◆ **Aim of the task**
Whenever a line below includes the word "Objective", copy that line.

** Dataset records follows **

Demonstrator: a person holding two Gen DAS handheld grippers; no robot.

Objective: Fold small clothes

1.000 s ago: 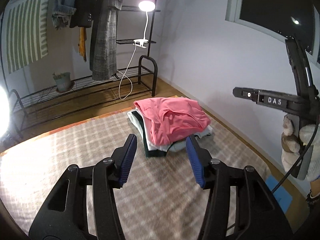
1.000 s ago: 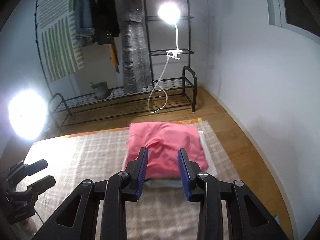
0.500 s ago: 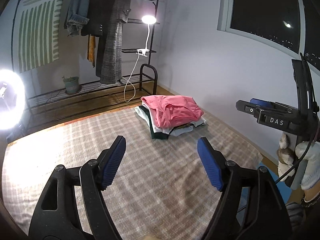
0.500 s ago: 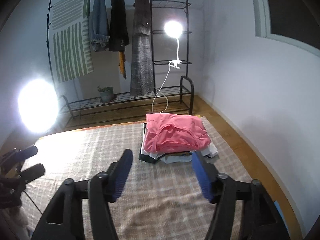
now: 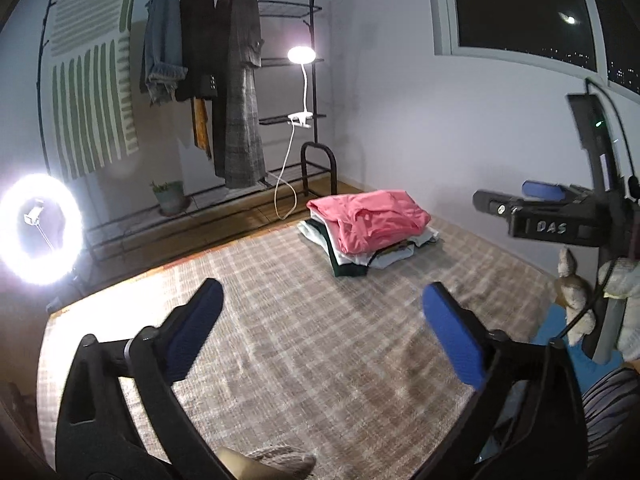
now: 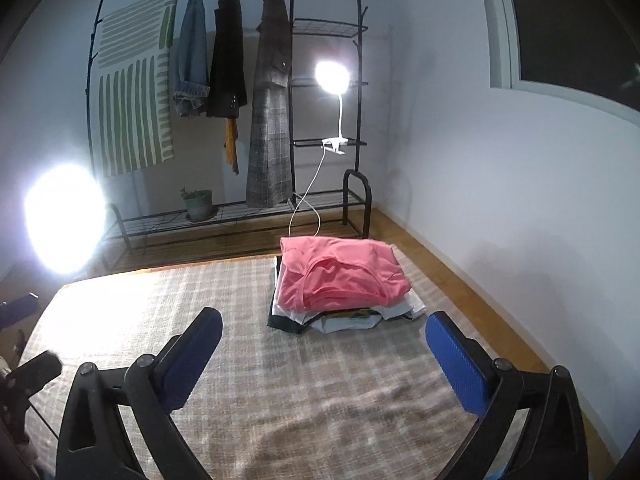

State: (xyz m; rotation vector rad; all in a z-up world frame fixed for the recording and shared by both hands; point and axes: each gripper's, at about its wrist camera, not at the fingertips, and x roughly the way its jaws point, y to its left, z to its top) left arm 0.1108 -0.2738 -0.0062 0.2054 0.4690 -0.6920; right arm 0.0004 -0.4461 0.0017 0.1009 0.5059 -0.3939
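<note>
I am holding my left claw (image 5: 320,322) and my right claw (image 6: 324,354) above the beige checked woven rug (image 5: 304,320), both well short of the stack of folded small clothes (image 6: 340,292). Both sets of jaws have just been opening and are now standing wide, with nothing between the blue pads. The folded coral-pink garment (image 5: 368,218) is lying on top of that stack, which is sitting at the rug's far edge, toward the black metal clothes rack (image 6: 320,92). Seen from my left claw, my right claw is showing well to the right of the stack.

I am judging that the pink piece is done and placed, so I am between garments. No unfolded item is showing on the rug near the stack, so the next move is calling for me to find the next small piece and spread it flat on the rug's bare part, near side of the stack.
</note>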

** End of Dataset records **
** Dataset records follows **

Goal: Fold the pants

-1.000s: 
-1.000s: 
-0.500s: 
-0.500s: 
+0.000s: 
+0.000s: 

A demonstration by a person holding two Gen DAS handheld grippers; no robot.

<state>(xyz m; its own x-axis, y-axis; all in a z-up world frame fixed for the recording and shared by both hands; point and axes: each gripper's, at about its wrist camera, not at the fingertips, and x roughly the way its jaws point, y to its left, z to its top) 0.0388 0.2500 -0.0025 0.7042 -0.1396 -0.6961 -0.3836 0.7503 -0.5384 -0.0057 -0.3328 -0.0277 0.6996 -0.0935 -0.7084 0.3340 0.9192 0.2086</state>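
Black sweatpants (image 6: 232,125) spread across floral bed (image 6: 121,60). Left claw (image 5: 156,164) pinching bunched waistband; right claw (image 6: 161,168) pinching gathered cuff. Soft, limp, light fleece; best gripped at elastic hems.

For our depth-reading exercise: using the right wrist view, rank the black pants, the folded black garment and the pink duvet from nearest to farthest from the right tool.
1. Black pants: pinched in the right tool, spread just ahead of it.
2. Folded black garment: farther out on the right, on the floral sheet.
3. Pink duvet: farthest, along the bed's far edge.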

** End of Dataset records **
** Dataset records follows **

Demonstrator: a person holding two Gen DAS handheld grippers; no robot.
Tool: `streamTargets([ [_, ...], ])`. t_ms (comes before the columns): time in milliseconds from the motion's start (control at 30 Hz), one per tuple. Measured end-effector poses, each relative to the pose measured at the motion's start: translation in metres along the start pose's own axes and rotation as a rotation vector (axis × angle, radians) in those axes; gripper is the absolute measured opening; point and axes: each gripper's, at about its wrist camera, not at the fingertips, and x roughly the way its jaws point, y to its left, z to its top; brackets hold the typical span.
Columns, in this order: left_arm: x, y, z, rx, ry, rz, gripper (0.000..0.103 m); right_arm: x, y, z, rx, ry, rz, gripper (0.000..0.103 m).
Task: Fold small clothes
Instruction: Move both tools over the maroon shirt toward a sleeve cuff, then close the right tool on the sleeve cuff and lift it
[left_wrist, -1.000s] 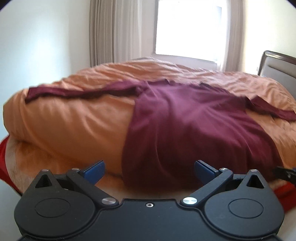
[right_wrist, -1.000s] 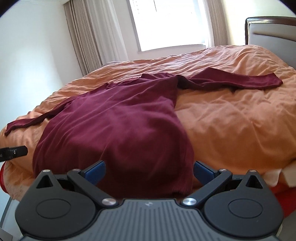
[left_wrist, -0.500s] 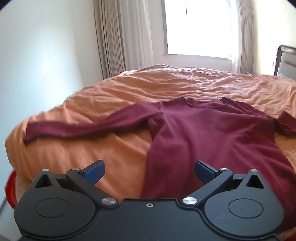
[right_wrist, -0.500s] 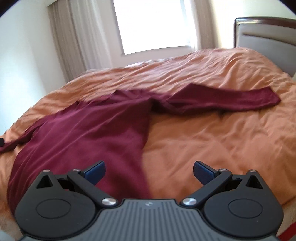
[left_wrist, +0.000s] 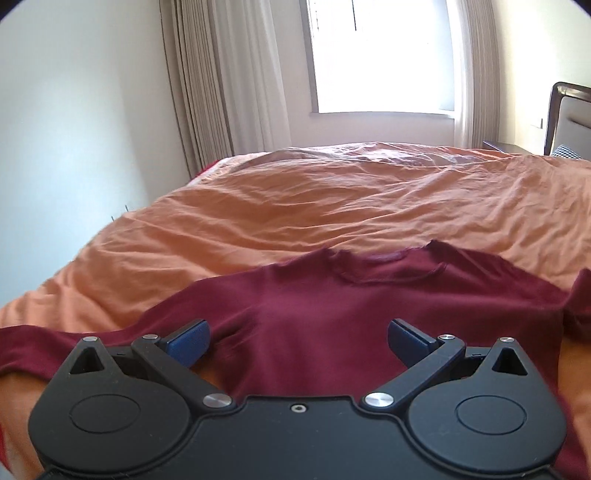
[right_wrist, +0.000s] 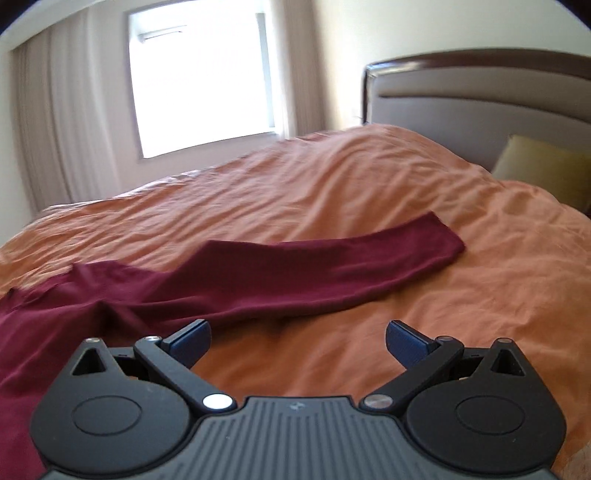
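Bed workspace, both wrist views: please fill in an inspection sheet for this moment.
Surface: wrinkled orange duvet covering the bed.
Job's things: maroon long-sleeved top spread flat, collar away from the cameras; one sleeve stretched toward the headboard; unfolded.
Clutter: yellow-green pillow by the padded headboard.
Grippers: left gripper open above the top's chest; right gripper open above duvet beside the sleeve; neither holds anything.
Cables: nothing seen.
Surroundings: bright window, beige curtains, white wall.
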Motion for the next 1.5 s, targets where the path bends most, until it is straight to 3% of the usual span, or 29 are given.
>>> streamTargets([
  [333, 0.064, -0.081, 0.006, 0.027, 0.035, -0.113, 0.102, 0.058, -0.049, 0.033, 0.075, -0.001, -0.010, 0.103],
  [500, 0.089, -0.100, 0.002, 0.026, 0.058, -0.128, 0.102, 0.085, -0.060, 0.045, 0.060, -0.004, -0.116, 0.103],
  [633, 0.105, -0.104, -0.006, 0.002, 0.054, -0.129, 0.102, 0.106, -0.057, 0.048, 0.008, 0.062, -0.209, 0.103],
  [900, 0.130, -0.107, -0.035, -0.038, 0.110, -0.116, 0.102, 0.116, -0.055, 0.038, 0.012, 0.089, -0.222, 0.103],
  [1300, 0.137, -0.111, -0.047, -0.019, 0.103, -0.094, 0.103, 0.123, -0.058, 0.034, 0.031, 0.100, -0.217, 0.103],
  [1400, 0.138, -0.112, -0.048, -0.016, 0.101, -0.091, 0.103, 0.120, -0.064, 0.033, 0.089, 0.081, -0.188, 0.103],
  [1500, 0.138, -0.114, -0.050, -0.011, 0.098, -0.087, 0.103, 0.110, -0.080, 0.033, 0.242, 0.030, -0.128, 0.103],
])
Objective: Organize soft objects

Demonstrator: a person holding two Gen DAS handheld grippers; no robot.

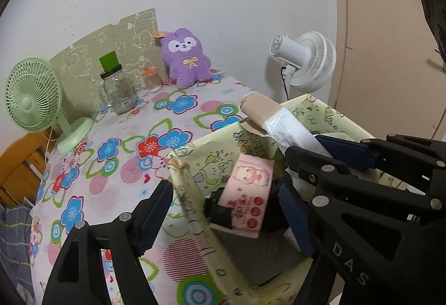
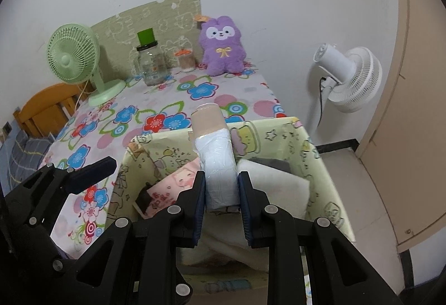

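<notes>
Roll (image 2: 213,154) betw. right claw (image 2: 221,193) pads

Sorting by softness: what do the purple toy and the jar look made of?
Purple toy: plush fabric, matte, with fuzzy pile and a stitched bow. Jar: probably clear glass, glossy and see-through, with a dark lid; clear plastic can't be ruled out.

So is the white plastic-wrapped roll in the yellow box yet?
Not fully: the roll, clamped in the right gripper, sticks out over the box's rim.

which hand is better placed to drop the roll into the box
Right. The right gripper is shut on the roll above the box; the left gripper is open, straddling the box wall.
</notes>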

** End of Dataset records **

◆ **Task solution**
Objective: Fold small clothes
Objective: Organize soft objects

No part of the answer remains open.